What Shaped Our Success and What’s Next

  • Collaboration is Key: Strong collaboration and communication foster better decision-making and ensure everyone is aligned on the direction, goals, and expected outcomes. Working closely with cross-functional teams allows for more innovative, user-centric solutions.

  • Empathy-Driven Design: Building empathy maps and leveraging insights from user research and prototype testing empowers the design process. It ensures that product solutions resonate with users, helping shape meaningful experiences.

  • Benchmark Knowledge for Informed Improvement: Understanding benchmarks during the research phase is essential. It allows the team to identify what improvement looks like, guiding the process of defining success and aligning design decisions with tangible outcomes.

  • Transparency = Trust: Customers engage more when they understand the “why” behind recommendations. Building transparency fosters trust, and future iterations will focus on further personalizing this messaging to create deeper connections.

  • Insights for Future Strategy: Insights around Transactional vs. Discovery shopping paths were leveraged for strategic alignment in the recommendations discovery case study, where these pathways played a key role in shaping product designs and improving the overall shopping experience.

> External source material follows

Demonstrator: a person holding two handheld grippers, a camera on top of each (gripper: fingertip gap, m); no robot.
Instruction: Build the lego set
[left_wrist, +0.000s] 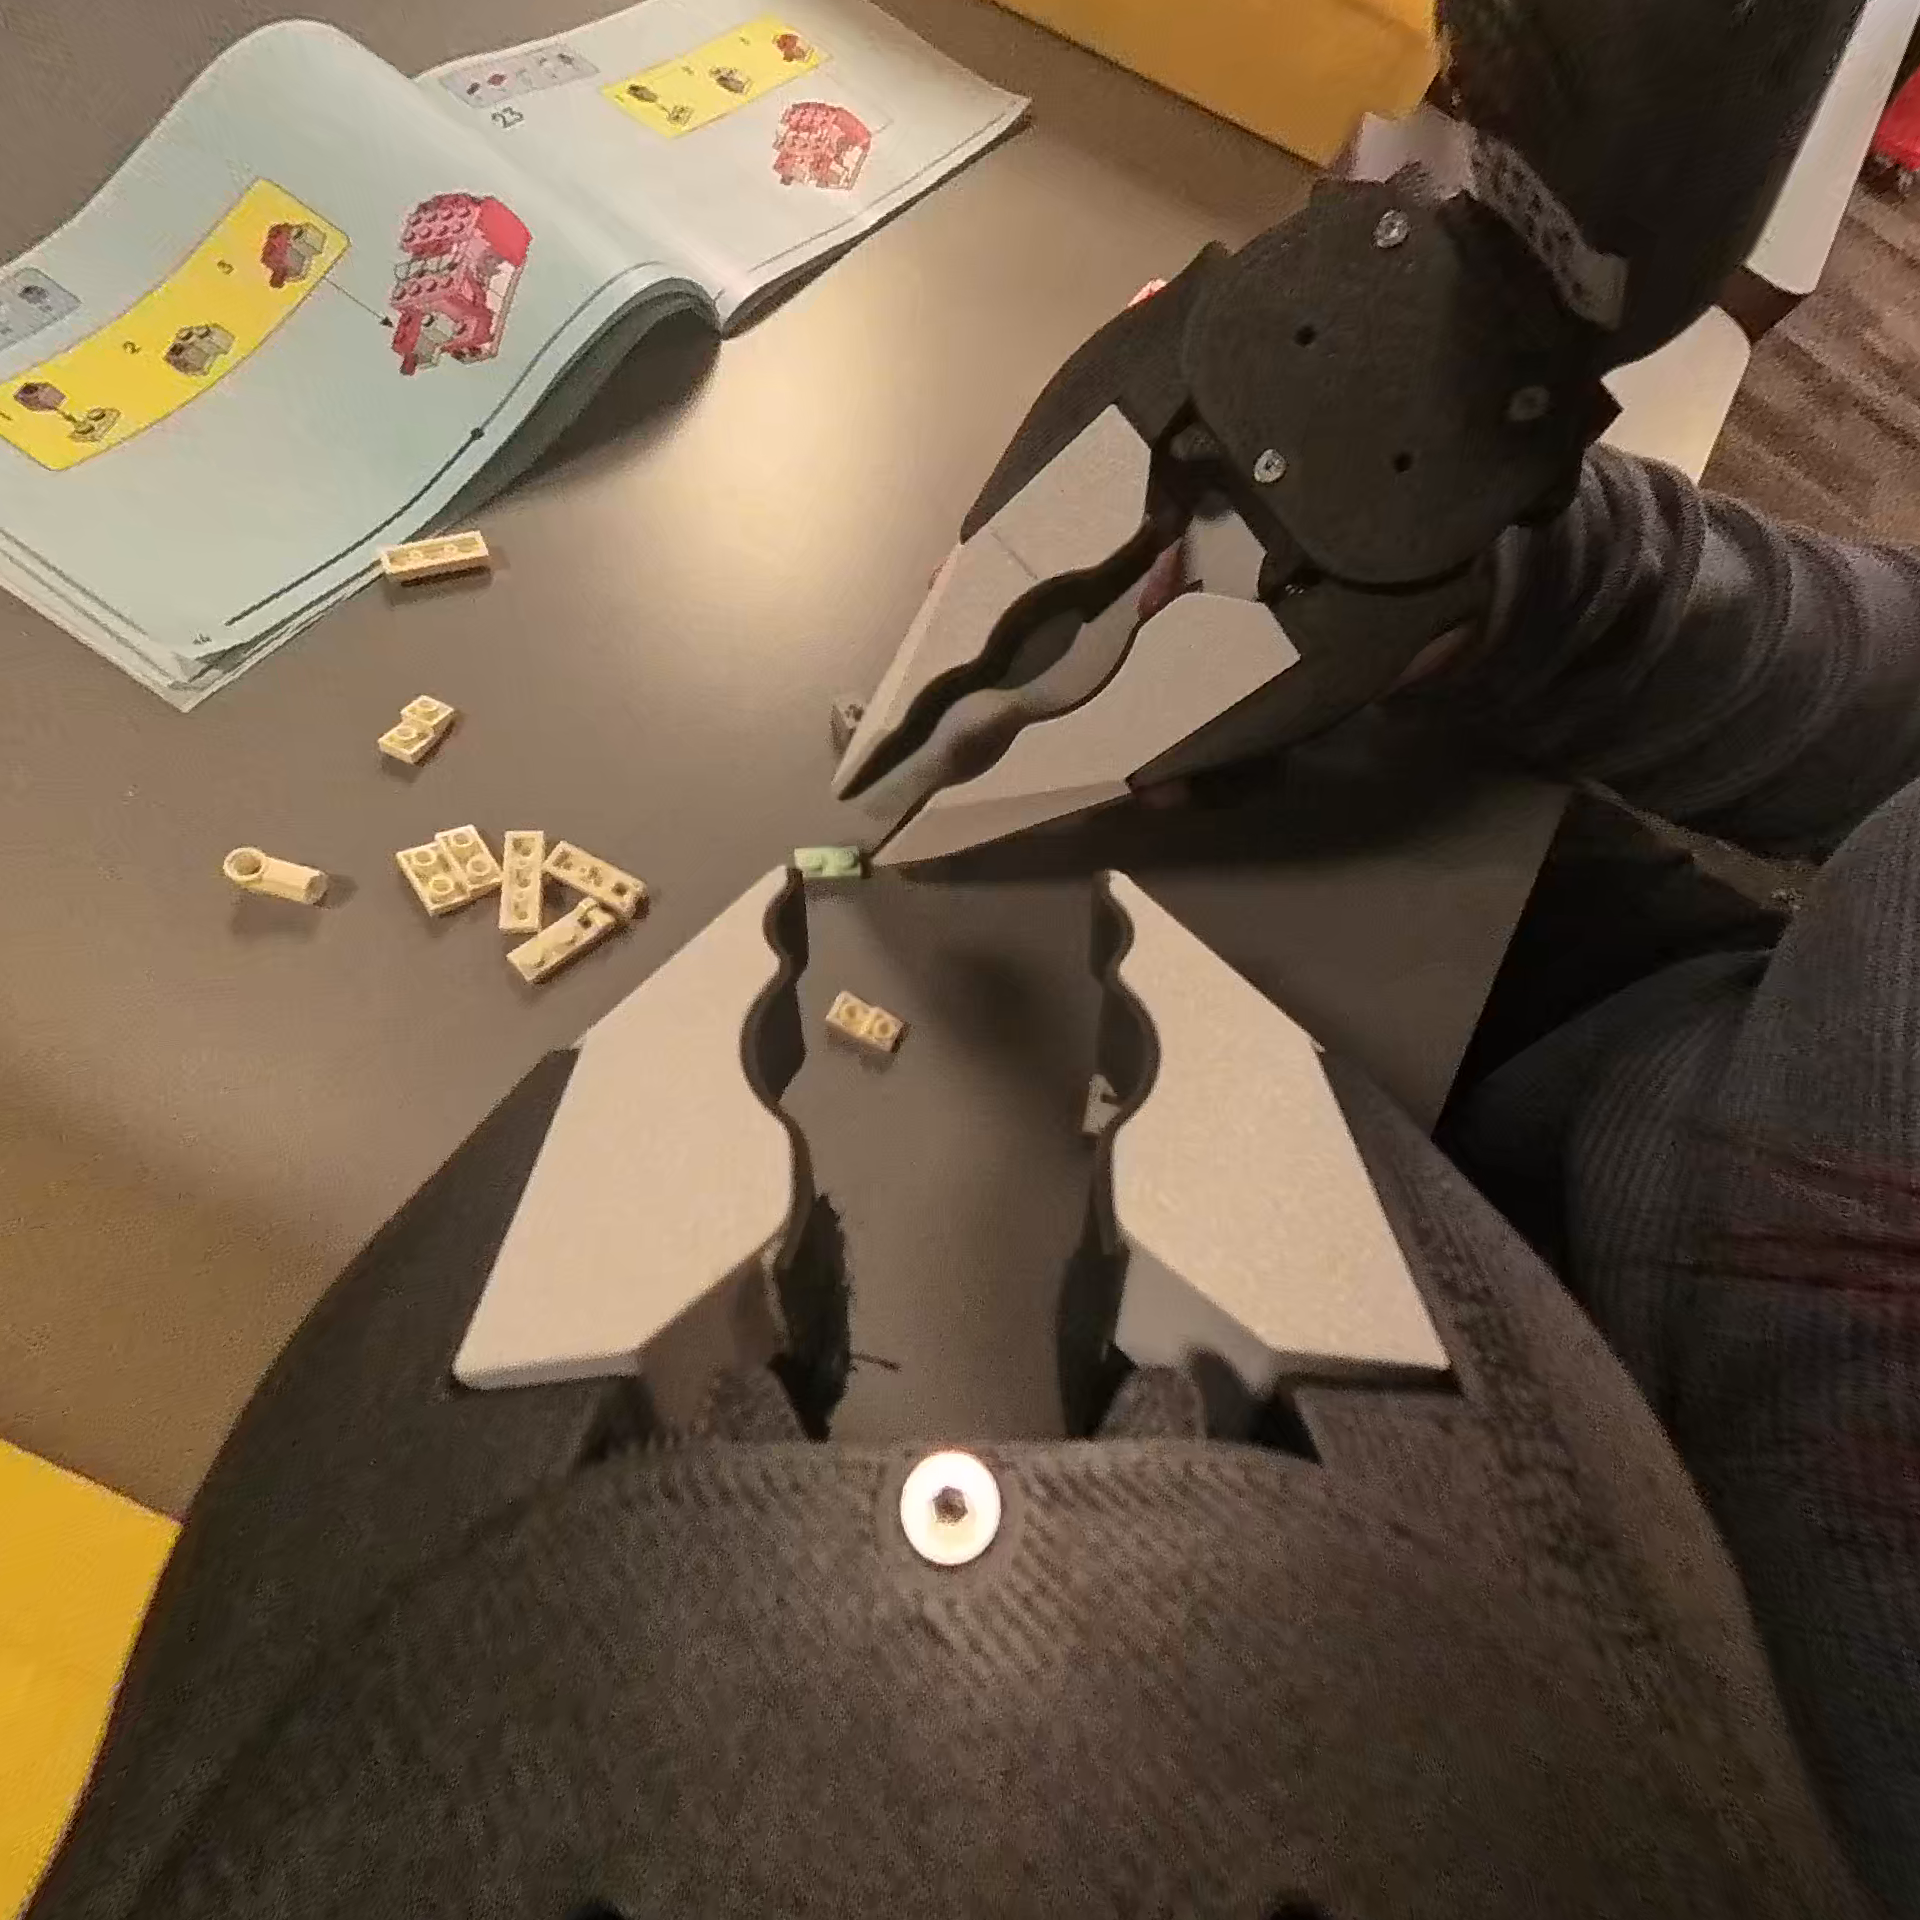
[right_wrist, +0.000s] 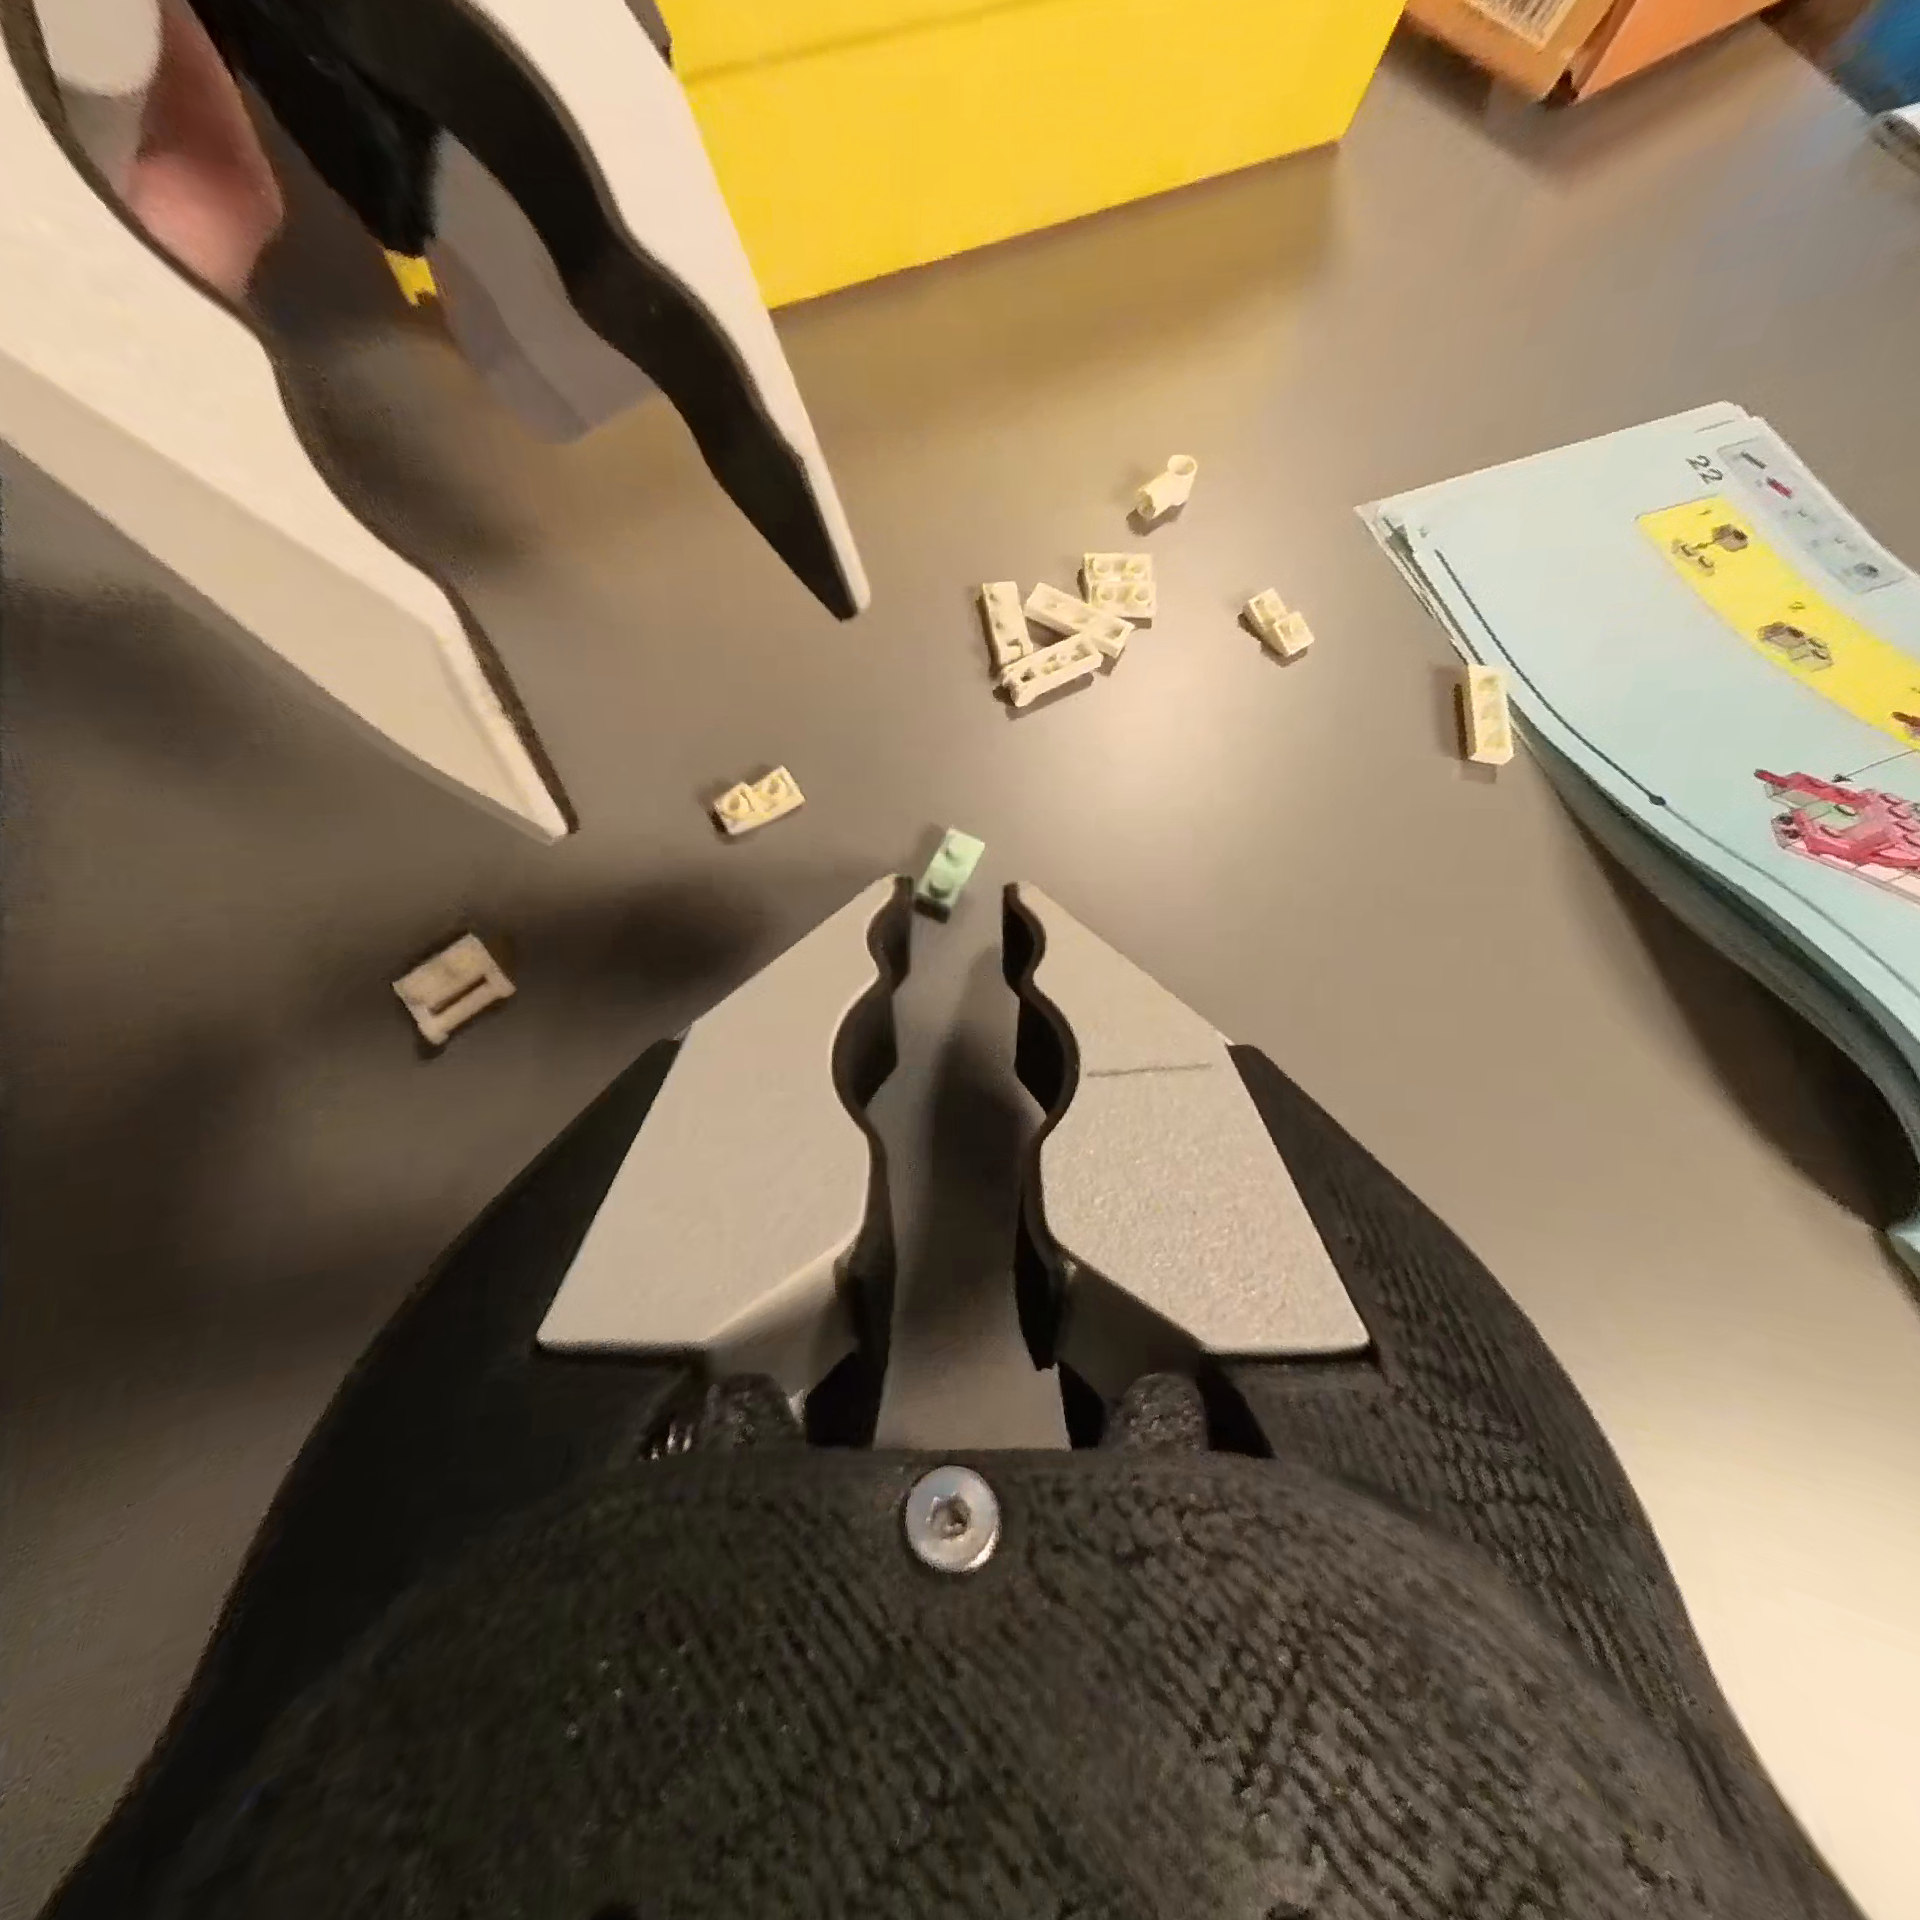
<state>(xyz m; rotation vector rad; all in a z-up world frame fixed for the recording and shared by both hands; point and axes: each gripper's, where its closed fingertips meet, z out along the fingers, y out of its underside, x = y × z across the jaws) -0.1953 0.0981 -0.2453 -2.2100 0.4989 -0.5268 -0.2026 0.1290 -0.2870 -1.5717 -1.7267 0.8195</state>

  • Transforming Big Ideas: "Big ideas often spark resistance due to the risks and changes they bring—so it’s essential to win others over with a compelling vision, clear rationale, and the confidence to inspire action." This is particularly true in UX strategy, where bold, innovative ideas require not just buy-in but enthusiasm from all stakeholders.

  • Focus on Measurable Impact: Establishing clear KPIs and tracking customer engagement allows teams to measure the effectiveness of strategies and continuously refine them for optimal impact.